### PROBLEM STATEMENT
From the data below, restate every line word for word.
-----
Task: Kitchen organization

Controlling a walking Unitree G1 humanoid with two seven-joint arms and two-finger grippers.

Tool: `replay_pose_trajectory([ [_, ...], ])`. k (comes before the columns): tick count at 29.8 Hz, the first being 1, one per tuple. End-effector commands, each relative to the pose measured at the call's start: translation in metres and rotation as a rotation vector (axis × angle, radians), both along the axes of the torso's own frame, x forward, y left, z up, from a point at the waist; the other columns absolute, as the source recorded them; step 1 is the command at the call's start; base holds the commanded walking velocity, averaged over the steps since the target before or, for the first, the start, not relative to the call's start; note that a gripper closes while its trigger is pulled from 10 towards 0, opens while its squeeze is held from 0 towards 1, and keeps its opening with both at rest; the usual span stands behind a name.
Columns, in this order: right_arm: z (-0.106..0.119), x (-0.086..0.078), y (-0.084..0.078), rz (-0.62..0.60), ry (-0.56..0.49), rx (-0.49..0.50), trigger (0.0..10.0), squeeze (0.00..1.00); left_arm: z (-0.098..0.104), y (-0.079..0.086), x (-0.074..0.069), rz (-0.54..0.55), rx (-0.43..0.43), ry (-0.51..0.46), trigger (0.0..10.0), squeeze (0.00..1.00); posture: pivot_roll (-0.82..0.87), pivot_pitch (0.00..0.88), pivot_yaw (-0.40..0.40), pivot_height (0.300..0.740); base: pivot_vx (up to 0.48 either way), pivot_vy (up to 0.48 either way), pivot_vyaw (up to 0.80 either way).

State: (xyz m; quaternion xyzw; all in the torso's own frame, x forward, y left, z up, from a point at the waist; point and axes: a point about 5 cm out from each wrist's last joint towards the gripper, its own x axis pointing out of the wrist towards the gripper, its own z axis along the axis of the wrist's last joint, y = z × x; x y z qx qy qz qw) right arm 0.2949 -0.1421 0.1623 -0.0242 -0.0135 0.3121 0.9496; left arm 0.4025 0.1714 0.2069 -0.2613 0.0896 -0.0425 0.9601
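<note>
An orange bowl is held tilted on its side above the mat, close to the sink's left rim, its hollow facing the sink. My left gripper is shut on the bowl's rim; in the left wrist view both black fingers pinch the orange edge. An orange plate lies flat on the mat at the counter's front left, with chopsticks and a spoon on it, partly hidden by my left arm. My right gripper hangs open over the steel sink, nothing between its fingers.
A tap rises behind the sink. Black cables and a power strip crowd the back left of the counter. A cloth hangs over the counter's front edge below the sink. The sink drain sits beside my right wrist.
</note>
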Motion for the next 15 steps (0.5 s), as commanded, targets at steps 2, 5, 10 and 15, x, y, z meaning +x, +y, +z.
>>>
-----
### TASK RESULT
Task: Kitchen organization

Controlling a walking Unitree G1 humanoid with two seven-joint arms and two-finger grippers.

Tool: `replay_pose_trajectory([ [_, ...], ])`. k (comes before the columns): tick count at 29.8 Hz, the first being 1, one per tuple. End-effector commands, each relative to the pose measured at the call's start: translation in metres and rotation as a rotation vector (axis × angle, radians), both along the axes of the torso's own frame, x forward, y left, z up, from a point at the waist; the other columns absolute, as the source recorded them; step 1 is the command at the call's start; base holds the commanded walking velocity, averaged over the steps since the target before or, for the first, the start, not relative to the call's start; note that a gripper closes while its trigger is pulled from 10 towards 0, opens while its squeeze is held from 0 towards 1, and keeps its opening with both at rest; the usual span stands behind a name.
Columns, in this order: right_arm: z (-0.106..0.119), x (-0.086..0.078), y (-0.084..0.078), rz (-0.62..0.60), ry (-0.56..0.49), rx (-0.49..0.50), trigger (0.0..10.0), squeeze (0.00..1.00); left_arm: z (-0.098..0.104), y (-0.079..0.086), x (-0.074..0.069), rz (-0.54..0.55), rx (-0.43..0.43), ry (-0.51..0.46), trigger (0.0..10.0), squeeze (0.00..1.00); posture: pivot_roll (-0.82..0.87), pivot_pitch (0.00..0.88), pivot_yaw (-0.40..0.40), pivot_height (0.300..0.740); base: pivot_vx (up to 0.48 either way), pivot_vy (up to 0.48 either way), pivot_vyaw (up to 0.80 either way).

State: (xyz m; quaternion xyzw; all in the torso's own frame, x forward, y left, z up, from a point at the waist; point and axes: a point about 5 cm out from each wrist's last joint towards the gripper, its own x axis pointing out of the wrist towards the gripper, its own z axis along the axis of the wrist's last joint, y = z × x; x y z qx qy qz qw) right arm 0.2949 -0.1421 0.1623 -0.0242 -0.0135 0.3121 0.9496; left arm 0.4025 0.1714 0.2069 -0.2613 0.0896 -0.0425 0.9601
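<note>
An orange bowl is held tilted on its side above the mat, close to the sink's left rim, its hollow facing the sink. My left gripper is shut on the bowl's rim; in the left wrist view both black fingers pinch the orange edge. An orange plate lies flat on the mat at the counter's front left, with chopsticks and a spoon on it, partly hidden by my left arm. My right gripper hangs open over the steel sink, nothing between its fingers.
A tap rises behind the sink. Black cables and a power strip crowd the back left of the counter. A cloth hangs over the counter's front edge below the sink. The sink drain sits beside my right wrist.
</note>
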Motion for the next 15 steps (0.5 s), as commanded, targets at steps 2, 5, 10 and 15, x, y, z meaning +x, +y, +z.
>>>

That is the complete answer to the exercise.